Problem to solve – What is wanted is an exact copy of the lines from the top of the listing through the line containing "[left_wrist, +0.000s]".

Supplied information –
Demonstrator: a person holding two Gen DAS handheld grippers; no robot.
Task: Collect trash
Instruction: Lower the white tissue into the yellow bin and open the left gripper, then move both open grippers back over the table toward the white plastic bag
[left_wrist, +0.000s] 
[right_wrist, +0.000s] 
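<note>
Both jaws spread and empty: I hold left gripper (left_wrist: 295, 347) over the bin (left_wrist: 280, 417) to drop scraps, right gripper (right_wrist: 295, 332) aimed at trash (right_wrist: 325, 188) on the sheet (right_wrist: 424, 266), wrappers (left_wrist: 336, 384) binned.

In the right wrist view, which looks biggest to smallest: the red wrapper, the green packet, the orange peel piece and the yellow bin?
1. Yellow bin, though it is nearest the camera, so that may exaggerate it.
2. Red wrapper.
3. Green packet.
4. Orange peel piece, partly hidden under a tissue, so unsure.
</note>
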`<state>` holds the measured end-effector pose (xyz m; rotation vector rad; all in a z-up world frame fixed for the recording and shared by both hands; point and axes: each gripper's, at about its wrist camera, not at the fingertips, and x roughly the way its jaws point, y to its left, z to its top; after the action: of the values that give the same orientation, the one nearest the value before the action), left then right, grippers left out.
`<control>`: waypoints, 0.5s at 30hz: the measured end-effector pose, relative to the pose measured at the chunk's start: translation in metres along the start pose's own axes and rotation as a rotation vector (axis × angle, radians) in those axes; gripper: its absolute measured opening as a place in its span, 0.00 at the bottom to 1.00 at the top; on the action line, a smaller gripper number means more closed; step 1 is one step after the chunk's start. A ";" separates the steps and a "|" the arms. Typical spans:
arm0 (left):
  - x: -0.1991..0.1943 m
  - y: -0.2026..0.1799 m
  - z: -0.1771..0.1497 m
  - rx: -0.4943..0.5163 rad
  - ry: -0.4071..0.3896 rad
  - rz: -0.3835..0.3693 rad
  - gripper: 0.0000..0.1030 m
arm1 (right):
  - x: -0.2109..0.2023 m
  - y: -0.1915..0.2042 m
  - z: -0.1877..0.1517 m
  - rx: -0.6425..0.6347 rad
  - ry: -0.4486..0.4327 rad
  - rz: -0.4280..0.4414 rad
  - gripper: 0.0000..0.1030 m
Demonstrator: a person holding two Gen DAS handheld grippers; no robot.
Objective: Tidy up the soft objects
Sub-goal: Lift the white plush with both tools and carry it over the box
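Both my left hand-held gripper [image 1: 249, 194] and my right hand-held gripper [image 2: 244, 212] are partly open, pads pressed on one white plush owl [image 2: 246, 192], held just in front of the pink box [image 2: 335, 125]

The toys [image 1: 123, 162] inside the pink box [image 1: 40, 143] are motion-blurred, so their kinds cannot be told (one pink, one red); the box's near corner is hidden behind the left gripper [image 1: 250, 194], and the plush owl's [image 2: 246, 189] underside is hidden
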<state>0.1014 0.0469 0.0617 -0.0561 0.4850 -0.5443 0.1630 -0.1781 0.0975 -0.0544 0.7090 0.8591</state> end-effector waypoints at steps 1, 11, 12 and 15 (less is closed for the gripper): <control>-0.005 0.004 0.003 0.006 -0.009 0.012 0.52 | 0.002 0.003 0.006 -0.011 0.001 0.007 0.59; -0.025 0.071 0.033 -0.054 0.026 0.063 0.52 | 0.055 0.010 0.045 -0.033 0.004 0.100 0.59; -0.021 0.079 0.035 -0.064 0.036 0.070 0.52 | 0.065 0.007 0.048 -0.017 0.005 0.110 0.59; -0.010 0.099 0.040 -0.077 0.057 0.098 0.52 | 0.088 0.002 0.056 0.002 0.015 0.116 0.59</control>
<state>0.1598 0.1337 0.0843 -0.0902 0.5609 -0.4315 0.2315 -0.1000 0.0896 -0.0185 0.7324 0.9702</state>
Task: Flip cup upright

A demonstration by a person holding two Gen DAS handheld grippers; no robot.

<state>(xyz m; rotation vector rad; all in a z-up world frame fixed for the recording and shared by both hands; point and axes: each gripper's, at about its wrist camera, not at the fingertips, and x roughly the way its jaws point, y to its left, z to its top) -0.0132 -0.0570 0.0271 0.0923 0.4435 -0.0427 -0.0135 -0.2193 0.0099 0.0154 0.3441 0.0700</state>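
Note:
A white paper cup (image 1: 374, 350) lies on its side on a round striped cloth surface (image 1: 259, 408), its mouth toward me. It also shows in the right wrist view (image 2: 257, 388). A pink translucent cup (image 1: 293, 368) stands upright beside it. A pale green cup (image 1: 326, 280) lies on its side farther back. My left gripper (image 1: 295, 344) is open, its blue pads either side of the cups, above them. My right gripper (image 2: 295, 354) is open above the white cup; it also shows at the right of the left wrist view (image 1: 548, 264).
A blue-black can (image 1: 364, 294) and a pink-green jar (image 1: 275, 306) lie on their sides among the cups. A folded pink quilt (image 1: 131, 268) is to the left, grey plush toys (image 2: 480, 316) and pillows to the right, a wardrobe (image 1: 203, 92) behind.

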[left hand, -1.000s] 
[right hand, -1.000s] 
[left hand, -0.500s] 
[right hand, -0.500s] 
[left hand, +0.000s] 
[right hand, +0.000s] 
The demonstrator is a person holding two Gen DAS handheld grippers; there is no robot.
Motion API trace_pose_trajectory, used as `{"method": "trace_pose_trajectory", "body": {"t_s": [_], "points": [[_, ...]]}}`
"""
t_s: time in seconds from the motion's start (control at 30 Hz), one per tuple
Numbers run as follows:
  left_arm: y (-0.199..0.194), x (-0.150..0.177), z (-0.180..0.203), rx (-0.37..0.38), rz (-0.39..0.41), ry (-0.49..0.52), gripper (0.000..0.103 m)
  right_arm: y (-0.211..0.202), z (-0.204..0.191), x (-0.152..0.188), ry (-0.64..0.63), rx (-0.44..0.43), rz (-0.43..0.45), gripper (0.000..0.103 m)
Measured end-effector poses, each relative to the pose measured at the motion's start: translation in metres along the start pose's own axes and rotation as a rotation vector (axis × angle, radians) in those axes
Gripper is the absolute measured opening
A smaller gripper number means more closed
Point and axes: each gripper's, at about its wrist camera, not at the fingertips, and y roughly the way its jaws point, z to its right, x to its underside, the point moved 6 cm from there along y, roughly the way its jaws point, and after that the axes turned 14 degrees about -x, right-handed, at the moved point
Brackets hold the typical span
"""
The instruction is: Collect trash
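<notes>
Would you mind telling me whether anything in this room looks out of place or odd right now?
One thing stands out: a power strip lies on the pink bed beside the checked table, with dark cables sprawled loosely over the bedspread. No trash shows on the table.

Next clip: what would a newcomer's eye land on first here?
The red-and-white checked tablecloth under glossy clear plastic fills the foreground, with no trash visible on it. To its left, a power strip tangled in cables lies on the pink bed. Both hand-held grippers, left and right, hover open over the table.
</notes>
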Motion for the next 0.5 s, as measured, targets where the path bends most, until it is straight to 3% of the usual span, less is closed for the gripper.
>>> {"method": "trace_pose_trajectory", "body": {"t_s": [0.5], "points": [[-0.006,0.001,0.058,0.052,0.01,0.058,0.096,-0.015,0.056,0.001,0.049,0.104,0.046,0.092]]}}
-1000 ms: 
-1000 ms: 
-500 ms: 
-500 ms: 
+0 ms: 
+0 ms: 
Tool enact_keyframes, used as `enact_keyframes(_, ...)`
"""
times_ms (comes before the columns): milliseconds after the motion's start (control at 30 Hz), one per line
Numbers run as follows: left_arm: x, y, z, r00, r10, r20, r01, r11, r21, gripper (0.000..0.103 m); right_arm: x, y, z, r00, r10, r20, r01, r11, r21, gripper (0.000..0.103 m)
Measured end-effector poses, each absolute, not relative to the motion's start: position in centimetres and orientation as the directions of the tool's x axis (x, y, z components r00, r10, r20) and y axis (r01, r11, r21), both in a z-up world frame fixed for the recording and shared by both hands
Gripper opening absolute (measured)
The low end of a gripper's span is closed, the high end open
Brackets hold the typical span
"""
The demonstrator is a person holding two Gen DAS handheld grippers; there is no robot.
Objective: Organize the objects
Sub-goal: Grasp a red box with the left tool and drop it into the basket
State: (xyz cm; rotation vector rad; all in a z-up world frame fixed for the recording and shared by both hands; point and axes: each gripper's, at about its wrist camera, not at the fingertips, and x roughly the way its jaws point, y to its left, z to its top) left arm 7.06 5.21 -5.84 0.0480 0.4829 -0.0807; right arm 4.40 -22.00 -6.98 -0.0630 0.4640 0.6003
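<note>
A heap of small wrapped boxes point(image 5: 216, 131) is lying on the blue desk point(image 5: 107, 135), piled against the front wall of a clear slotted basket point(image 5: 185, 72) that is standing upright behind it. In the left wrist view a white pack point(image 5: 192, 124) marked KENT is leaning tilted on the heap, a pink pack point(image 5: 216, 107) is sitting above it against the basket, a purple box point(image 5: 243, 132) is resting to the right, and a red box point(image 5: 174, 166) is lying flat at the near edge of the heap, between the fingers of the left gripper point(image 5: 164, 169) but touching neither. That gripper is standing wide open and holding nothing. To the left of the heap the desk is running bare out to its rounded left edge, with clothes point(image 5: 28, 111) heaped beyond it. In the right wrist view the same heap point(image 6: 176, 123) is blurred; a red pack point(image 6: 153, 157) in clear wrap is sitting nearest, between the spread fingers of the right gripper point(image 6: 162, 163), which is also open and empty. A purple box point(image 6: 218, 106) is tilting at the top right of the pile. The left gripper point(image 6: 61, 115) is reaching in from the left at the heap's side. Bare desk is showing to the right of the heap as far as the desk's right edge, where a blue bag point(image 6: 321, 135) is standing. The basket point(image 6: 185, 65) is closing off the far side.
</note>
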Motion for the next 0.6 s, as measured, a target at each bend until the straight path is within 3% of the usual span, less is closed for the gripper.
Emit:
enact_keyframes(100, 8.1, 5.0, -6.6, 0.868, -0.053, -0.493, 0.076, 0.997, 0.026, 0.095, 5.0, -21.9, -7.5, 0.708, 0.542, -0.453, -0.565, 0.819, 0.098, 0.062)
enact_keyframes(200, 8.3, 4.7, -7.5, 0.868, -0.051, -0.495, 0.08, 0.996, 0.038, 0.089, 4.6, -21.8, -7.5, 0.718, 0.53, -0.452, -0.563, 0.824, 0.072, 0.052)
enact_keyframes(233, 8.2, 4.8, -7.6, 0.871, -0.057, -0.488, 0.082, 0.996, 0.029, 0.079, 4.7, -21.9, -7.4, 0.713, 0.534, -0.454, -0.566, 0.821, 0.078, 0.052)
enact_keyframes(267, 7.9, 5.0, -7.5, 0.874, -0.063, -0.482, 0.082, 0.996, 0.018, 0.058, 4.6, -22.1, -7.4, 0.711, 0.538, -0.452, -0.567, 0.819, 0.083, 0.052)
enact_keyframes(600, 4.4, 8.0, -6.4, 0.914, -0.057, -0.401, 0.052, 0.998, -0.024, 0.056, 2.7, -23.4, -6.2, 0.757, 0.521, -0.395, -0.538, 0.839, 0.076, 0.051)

Finished task –
Demonstrator: a person holding two Gen DAS handheld grippers; no robot.
Task: Collect trash
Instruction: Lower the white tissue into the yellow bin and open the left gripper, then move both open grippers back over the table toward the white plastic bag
[left_wrist, +0.000s] 

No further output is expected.